**EXERCISE INSTRUCTIONS**
From the top of the records below down to the line containing "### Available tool", reproduce every line exactly.

□ □ □

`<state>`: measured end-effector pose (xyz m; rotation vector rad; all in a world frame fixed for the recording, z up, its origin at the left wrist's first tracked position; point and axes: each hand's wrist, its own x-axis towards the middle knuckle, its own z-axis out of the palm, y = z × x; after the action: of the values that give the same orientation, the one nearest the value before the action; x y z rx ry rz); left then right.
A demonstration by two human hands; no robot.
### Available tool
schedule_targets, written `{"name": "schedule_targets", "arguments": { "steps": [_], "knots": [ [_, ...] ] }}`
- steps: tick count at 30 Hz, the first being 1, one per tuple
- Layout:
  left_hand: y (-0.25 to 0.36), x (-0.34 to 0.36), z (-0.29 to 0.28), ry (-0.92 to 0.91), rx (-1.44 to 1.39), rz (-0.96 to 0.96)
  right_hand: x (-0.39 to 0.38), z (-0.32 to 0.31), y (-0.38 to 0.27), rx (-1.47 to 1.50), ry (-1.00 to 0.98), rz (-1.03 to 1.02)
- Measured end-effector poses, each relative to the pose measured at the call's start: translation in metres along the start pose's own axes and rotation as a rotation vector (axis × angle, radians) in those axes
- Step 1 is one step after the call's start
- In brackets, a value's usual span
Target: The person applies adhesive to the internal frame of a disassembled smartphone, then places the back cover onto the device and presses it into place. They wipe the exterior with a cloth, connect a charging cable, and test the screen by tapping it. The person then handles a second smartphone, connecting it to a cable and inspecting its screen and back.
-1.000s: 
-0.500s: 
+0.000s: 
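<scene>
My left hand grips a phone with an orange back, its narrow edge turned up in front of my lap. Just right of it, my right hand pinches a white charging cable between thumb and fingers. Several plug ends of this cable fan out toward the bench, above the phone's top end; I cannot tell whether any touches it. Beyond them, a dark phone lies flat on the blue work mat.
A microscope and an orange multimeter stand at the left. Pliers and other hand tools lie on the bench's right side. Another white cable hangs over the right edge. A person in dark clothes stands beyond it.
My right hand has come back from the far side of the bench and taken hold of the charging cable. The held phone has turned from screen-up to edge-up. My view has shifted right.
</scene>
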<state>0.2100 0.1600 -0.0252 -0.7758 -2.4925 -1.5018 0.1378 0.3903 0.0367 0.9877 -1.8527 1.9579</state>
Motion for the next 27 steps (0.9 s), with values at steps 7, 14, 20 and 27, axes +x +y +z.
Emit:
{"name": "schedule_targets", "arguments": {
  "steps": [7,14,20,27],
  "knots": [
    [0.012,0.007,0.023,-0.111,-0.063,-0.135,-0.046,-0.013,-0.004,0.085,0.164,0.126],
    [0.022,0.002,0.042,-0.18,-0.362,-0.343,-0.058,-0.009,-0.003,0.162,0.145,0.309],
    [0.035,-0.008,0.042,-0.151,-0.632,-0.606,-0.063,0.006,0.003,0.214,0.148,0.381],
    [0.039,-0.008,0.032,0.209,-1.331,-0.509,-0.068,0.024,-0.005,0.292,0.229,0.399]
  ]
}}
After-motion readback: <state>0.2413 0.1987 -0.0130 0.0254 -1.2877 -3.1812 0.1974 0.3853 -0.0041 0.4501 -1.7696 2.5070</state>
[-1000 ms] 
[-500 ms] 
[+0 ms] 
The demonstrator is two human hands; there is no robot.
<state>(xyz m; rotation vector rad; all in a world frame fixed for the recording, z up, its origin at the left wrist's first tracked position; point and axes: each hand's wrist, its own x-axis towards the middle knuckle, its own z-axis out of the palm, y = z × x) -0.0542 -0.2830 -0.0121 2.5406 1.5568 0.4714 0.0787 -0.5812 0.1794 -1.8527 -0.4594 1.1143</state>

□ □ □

**PROBLEM SOLUTION**
`<state>`: measured end-effector pose (xyz m; rotation vector rad; all in a world frame fixed for the recording, z up, its origin at the left wrist's first tracked position; point and axes: each hand's wrist, its own x-axis towards the middle knuckle, its own z-axis out of the palm, y = z × x; after the action: of the values that give the same orientation, the one nearest the value before the action; x y z rx ry rz); left then right.
A demonstration by two human hands; no robot.
### Available tool

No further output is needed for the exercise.